Again, combine the request into one line, with no spaces between the arguments. Since the filter itself needs to contain spaces, they can be replaced with the code '%20'. Or just click (or copy & edit) this link. Now you'll only get the lines you're interested in.

You can also select which columns (properties) you're interested in by adding a propertyName argument, and the downloaded file will only include those columns. E.g. if you only want the file path, deployment code and instrument details for all delayed-mode files:

    http://geoserver-123.aodn.org.au/geoserver/imos/ows?
        service=WFS&
        version=1.0.0&
        request=GetFeature&
        typeName=imos:moorings_all_map&
        outputFormat=csv&
        cql_filter=realtime = FALSE&
        propertyName=url,deployment_code,instrument,instrument_serial_number,instrument_nominal_depth

Direct link

How to make it easier

Of course after a while it would become quite tedious typing these long requests into your browser, so better two get a program to do it. Here are a couple of examples of WFS access from a Python script:

More info

See the GeoServer WFS documentation for more details and advanced features.
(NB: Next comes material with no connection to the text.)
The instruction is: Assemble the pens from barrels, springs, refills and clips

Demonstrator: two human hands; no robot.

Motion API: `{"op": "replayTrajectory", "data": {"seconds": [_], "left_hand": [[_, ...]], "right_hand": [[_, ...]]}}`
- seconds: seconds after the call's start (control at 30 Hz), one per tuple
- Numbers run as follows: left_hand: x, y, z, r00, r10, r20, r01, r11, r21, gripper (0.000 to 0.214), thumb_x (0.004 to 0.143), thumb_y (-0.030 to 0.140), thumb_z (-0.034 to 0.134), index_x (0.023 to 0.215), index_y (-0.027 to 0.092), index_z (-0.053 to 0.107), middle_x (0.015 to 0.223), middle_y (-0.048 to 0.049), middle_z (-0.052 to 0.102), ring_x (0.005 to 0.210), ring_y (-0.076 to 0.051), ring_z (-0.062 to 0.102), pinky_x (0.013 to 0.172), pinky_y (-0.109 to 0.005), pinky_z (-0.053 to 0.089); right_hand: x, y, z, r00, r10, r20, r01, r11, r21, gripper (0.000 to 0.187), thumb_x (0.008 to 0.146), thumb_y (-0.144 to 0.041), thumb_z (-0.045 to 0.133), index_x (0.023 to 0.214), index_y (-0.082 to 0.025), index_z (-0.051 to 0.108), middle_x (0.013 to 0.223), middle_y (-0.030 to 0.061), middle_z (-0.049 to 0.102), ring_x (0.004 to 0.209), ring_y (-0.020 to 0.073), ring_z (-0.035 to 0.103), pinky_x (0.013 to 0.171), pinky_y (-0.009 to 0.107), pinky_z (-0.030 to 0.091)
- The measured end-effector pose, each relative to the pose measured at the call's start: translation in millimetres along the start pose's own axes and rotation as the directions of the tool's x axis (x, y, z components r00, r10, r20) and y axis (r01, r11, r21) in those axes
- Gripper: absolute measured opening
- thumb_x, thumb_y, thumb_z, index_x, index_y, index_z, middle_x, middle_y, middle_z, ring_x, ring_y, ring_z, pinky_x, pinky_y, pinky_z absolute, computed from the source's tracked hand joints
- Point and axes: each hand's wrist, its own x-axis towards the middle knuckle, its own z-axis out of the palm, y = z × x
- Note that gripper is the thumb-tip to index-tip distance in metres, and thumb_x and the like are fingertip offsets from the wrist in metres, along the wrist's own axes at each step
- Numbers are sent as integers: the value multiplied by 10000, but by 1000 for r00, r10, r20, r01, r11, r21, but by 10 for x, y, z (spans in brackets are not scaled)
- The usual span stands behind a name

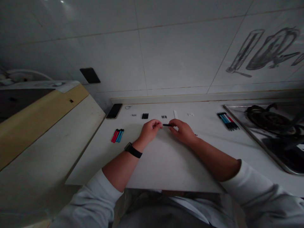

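Observation:
Near the middle of the white counter, my right hand (pixel 180 130) is closed round a slim black pen part (pixel 167 125), which points left. My left hand (pixel 151 129) pinches at the left end of that part; whatever lies between its fingertips is too small to make out. Just beyond the hands lie several black short tubes (pixel 145 116), small dark pieces (pixel 164 117), a white strip (pixel 175 114), small white pieces (pixel 190 114) and small pieces like springs (pixel 134 115). Red and blue pen barrels (pixel 117 135) lie left of my left hand.
Several pens (pixel 228 121) lie side by side at the right, beside the gas stove (pixel 266 126). A phone (pixel 114 111) and a thin ring-like item (pixel 128 107) are at the back left. The tiled wall (pixel 175 57) bounds the counter (pixel 166 167) behind.

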Motion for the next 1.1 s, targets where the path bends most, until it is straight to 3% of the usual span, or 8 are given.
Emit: {"op": "replayTrajectory", "data": {"seconds": [0.6,0.83,1.1], "left_hand": [[-2,31,-2,1000,-3,8,3,1000,18,72,925,218,638,896,196,700,879,-29,762,834,-172,703,829,-307,539],[-5,55,-10,1000,-5,4,5,1000,12,86,930,199,627,883,189,699,868,-26,761,824,-167,699,831,-303,531],[-8,18,-6,999,13,40,-14,1000,28,124,953,213,601,861,192,681,833,-16,741,797,-159,688,789,-291,522]], "right_hand": [[0,14,3,1000,-7,5,7,1000,-18,135,977,-296,576,1056,-220,655,973,67,727,896,211,680,836,336,514],[3,6,-7,1000,-5,-2,5,1000,-17,179,974,-323,591,1094,-214,666,988,78,732,908,217,684,842,337,514],[12,-2,-34,1000,-10,29,13,995,-94,259,1041,-355,498,1004,-214,712,946,75,745,888,221,679,828,328,490]]}}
mhidas · 2023-02-23T05:03:20Z

Here's a much more recent example where I'm using the same WFS (actually a subset of it) to query some metadata related to mooring configurations: https://github.com/aodn/aodn-public-notebooks/blob/d9ee9785221a7d75dbf58371a02db6aaa6ff2687/moorings/common.py#L16

croachutas · 2023-03-09T23:39:53Z

And similar issues apply elsewhere in the world no doubt (I know for a fact that NZ has a lot of data that hadn't made it into their public repositories, colleagues at MetOcean Solutions chased a lot of it up, but unsure if they're able to make it available to us... MetOcena also has T profiles from the Mangōpare sensors developed & deployed during the Moana project which they can't share publicly due to various arrangements with the fisheries industry).
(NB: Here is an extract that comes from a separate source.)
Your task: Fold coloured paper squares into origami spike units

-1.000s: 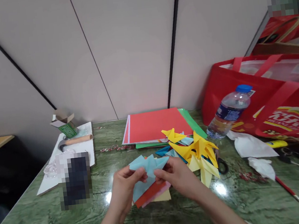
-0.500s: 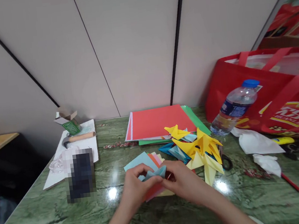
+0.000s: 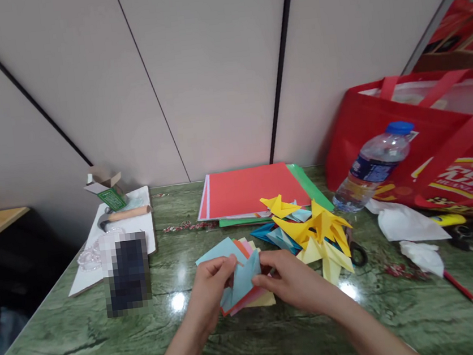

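Observation:
A partly folded light-blue origami paper [image 3: 246, 278] is between my hands, above a fanned stack of coloured paper squares [image 3: 262, 299]. My right hand [image 3: 288, 277] pinches its right edge between thumb and fingers. My left hand [image 3: 213, 285] has its thumb and fingers closed at the paper's left side; the fingers underneath are partly hidden. Folded paper pieces in yellow [image 3: 325, 227] and blue [image 3: 278, 237] lie heaped just beyond my right hand. Behind the heap is a pile of large coloured sheets [image 3: 250, 190], red on top.
On the right stand a plastic water bottle [image 3: 374, 164] and a red shopping bag [image 3: 424, 144]. Near them lie crumpled tissues [image 3: 413, 227], a red pen-like stick [image 3: 463, 289] and black tape [image 3: 358, 255]. At left, a hammer [image 3: 125, 214] and small green box [image 3: 113, 198] rest on a white board.
The blue paper, folded narrow and hidden by my fingers before, now shows a broader flat face. My hands have moved slightly apart, with the right hand still at its right edge.

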Available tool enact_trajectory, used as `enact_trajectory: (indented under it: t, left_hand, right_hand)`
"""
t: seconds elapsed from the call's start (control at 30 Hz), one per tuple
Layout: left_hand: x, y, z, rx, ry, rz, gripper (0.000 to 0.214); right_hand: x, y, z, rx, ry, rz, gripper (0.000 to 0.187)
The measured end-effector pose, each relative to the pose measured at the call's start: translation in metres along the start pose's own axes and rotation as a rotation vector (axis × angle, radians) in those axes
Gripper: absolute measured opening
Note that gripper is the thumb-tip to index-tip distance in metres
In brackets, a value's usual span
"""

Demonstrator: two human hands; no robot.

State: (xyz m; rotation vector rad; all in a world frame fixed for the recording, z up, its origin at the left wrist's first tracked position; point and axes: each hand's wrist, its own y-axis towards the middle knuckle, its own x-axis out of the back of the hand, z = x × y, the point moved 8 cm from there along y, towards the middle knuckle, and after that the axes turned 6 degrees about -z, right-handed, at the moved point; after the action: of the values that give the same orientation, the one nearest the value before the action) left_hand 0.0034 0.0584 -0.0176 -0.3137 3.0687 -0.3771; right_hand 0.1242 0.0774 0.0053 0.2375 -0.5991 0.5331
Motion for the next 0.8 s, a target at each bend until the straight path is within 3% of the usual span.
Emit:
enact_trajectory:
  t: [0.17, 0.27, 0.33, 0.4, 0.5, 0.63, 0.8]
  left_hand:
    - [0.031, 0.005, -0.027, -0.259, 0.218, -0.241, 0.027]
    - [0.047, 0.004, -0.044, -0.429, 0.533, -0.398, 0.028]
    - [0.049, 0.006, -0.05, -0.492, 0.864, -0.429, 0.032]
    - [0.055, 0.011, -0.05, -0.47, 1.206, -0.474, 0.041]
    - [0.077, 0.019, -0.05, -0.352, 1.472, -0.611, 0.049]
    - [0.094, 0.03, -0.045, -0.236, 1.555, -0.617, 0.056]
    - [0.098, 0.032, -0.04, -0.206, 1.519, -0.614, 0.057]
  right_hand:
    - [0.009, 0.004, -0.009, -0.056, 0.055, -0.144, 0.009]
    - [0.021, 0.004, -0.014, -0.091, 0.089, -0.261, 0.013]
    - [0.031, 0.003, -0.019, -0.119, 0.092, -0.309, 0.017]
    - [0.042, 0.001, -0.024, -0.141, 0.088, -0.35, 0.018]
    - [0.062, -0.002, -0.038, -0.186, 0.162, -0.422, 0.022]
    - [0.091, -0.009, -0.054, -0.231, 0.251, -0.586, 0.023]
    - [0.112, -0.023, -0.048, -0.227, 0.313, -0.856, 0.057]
In that light it might be worthwhile thinking about CARS v2.0 not just as a product in the form of a 'static' atlas but as a code base to allow other groups to create regional versions of the atlas with data that might not be generally available.

Thomas-Moore-Creative · 2023-03-31T03:45:36Z

@mhidas - ignorant question. Given https://data.aodn.org.au/imos-data is an S3 bucket should we be able to access it via s3fs? For example with NOAA S3 buckets I'm used to being able to do something like the following:

import s3fs
# Initialize s3 client with s3fs
fs = s3fs.S3FileSystem(anon=True)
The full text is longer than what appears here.